I left the bathroom when I was satisfied that I looked somewhat presentable. Now to change, I think as I sigh to myself. I headed into my bedroom to my walk-in closet. About after ten minutes of searching through my closet I found what I was looking for. I took out my long black, spaghetti strap dress that hung straight down my slender figure. It was plain, but elegant. My mom had gotten it for me for my sixteenth birthday a couple months ago. It is appropriate for this event. I decided to go without makeup, Dad said I looked prettier without it, he said I looked like mom. Today was their day; I'd do what they want.

My little brother Eric was already dressed when I got down stairs. My aunt Ava had dressed him in the suit Dad got him last year. No one said anything as we drove to our family church. Eric began crying as we entered the church and sat in front of the coffins that our parents laid in. I held back my tears, trying to be strong for Eric, for my parents.
The pastor said a lot of good things about them. They were respectful things of course. Some would say they came right from the heart. But I could tell they were the same old, overly rehearsed lines said at any funeral. To me it wasn't just any funeral; it was my parent's funeral.

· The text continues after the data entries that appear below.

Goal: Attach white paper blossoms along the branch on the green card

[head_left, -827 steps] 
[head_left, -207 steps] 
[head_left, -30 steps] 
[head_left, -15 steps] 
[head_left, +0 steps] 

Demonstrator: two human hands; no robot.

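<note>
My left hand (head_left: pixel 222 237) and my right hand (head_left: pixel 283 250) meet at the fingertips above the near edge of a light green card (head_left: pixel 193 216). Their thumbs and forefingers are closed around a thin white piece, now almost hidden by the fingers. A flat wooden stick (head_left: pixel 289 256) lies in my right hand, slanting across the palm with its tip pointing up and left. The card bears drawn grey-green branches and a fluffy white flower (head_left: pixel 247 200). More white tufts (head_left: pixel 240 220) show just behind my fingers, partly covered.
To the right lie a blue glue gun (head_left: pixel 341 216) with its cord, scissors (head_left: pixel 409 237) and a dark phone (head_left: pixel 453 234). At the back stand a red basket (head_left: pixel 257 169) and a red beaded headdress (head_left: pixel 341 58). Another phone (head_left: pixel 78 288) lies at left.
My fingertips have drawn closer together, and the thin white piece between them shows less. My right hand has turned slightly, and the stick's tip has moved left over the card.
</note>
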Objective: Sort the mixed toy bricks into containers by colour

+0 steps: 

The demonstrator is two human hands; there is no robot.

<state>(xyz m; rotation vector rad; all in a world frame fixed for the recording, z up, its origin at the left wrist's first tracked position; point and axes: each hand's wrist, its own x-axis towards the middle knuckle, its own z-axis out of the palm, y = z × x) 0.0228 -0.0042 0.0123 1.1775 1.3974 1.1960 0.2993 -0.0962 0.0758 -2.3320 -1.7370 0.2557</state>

Aunt Ava took mine and Eric's hand as we walked behind the six men carrying our parent's caskets. I guess six was the key number at funerals. Six men, six feet under, get it? To me it's sickening to see people who barely liked my parents pay their respects. I feel the same about the women who get all dressed up in their pearls and fancy hats. I guess it's pretty hard to impress the dead huh? I on the other hand said nothing.
What are you supposed to say at your parent's funeral? How are you supposed to act? They died unexpectedly in a plane crash on the way back from their second honeymoon. What would you feel if the last words you said to them were "I hate you and I never want to see you again?"

What is that old saying? Right "Be careful what you wish for."

Those words rang truer than you may have thought.
Last edited by AngelMarie on Thu Feb 10, 2011 7:39 pm, edited 2 times in total.
“Writing is a socially acceptable form of schizophrenia.”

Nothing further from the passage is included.